Pas loin, le père, ses doigts tremblent entre des photos sorties d’une vieille boîte en fer, peinte au rouge sang de bœuf, murmure, à peine audible, l’arthrose ayant déjà gagné ses mâchoires, là c’est lui le jour où son oncle lui a ramené un perroquet d’Afrique. Il pose assis et souriant, l’oiseau multicolore à sa droite, sur le mur près du perchoir. N’a pas encore la tête ravagée qu’on lui connaîtra deux ans plus tard, quand il rentrera dans la cuisine en marmonnant qu’il n’en pouvait plus, qu’il a fini par actionner la poulie avec la corde et le seau au bout, envoyant, ficelé dedans, le braillard d’Accra insulter l’eau croupie au fond du puits.







 



Sa sœur danse sur le port. Elle est du côté des hangars avec un chasseur aux yeux noirs et à fines moustaches. Leurs ombres mêlées puis plaquées sur le bitume humide, entre cordages et casiers, sont piétinées par les pas des autres danseurs. Si tu regardes par terre, si tu t’en tiens à cette flaque floue clouée au sol, tu vois bien que tout est fichu d’avance, dit-il. La seule chose qui compte pour ce furet, ce tueur de chats, ce petit vendeur qui se pavane derrière un étal de peaux puantes à la foire à la sauvagine, c’est de se faire valoir en appâtant le plus de gibier possible.








Un autre froisse le sable, de nuit, à marée basse, il avance voûté, ouvre un briquet, allume sa clope, traverse la plage (on le suit grâce à ce point rouge qui flotte le long de l’eau) et se bloque, immobile, face au phare du Paon. Les lumières alignées sur le pont des pétroliers et des porte-containers qui croisent au large disparaissent à hauteur du cap. S’en vont rejoindre Le Havre, Anvers, Rotterdam… L’inconnu, debout face à ces hectares de mer balayés par les traînées jaunes de la lanterne, sort une lampe de poche. Qu’il actionne et braque, cherchant sans faiblir un signe de vie entre les îlots de La Mauve et du Pommier.

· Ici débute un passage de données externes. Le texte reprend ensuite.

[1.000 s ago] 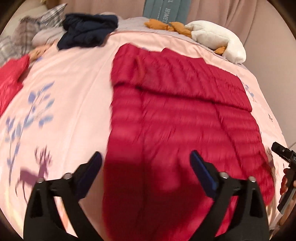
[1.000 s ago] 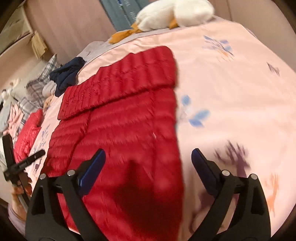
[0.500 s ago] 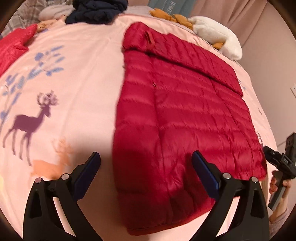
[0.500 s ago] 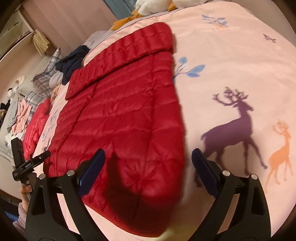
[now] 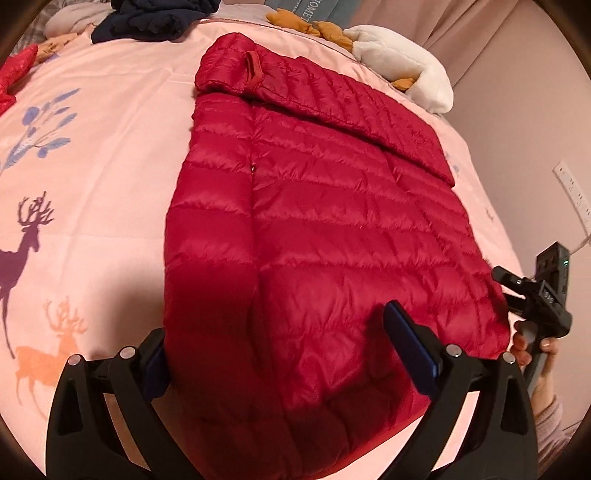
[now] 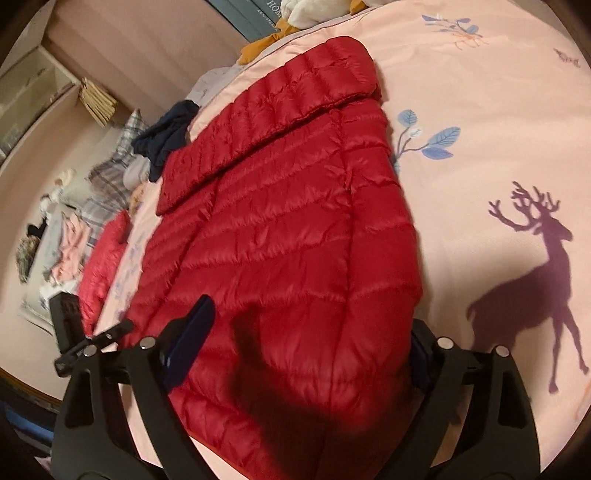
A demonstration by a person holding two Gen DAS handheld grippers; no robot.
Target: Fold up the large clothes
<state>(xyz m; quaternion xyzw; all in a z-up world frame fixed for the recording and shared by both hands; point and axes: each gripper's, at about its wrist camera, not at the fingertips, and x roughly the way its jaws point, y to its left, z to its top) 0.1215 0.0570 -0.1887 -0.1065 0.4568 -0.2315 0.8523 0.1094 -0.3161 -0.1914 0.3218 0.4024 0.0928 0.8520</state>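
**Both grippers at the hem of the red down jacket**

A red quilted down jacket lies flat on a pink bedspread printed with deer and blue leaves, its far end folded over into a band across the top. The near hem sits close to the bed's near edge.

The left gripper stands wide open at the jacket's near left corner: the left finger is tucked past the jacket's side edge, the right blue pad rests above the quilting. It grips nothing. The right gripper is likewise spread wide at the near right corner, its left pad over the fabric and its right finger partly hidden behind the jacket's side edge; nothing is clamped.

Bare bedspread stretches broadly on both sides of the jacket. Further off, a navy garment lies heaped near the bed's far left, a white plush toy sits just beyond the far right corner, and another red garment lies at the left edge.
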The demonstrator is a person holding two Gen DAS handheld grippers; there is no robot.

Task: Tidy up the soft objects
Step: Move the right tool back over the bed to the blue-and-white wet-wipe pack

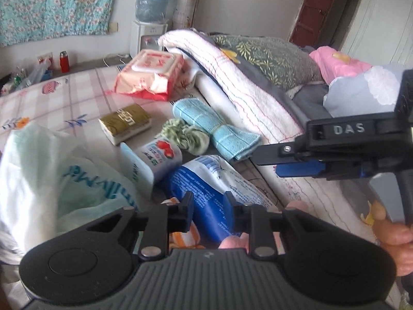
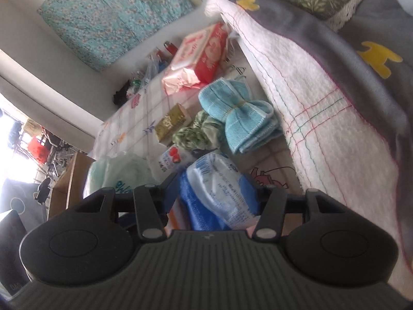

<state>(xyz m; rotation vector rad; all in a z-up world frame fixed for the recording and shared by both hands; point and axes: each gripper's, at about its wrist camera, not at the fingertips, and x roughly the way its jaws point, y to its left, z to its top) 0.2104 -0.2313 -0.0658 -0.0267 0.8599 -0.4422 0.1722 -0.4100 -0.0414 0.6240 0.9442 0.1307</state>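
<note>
Two grippers are converging on the blue-and-white soft pack [image 1: 219, 188], lying on the bed with its long axis running 11-to-5 o'clock: left gripper [image 1: 209, 211] is straddling its near end, contact unclear, while right gripper [image 2: 214, 196] is clamping it.

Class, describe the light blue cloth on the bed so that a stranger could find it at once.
Start at the white quilted blanket folded along the bed's edge. Right beside it lies the light blue cloth, rolled and cinched in the middle like a bow. Its woven blue texture separates it from the green-and-white scrunchie touching it.
</note>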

Rattrapé par le blues, le brouhaha des voix, le tintement des verres, venu s’installer pour boire Chez Pablo, près de la fenêtre au renard empaillé, n’ose pas encore (n’est pas assez chaud pour) sous les lueurs cuivrées du bar, lâcher les chiens en tapant du poing sur la table avant de leur crier à tous qu’il connaît, lui, un qui bat les saumons à la nage, un qui fouille en ce moment même le ventre d’une goélette partie pour Terre Neuve mais coulée à l’entrée de Bréhat, un qui tape le carton, plein sud, certains soirs d’été avec Paul Vatine, un qui s’occupe des cloches d’une cathédrale bâtie pour les péris, loin, très loin, là où l’on entend parfois des glas se perdre dans la ouate des brumes, au coeur des bas-fonds marins.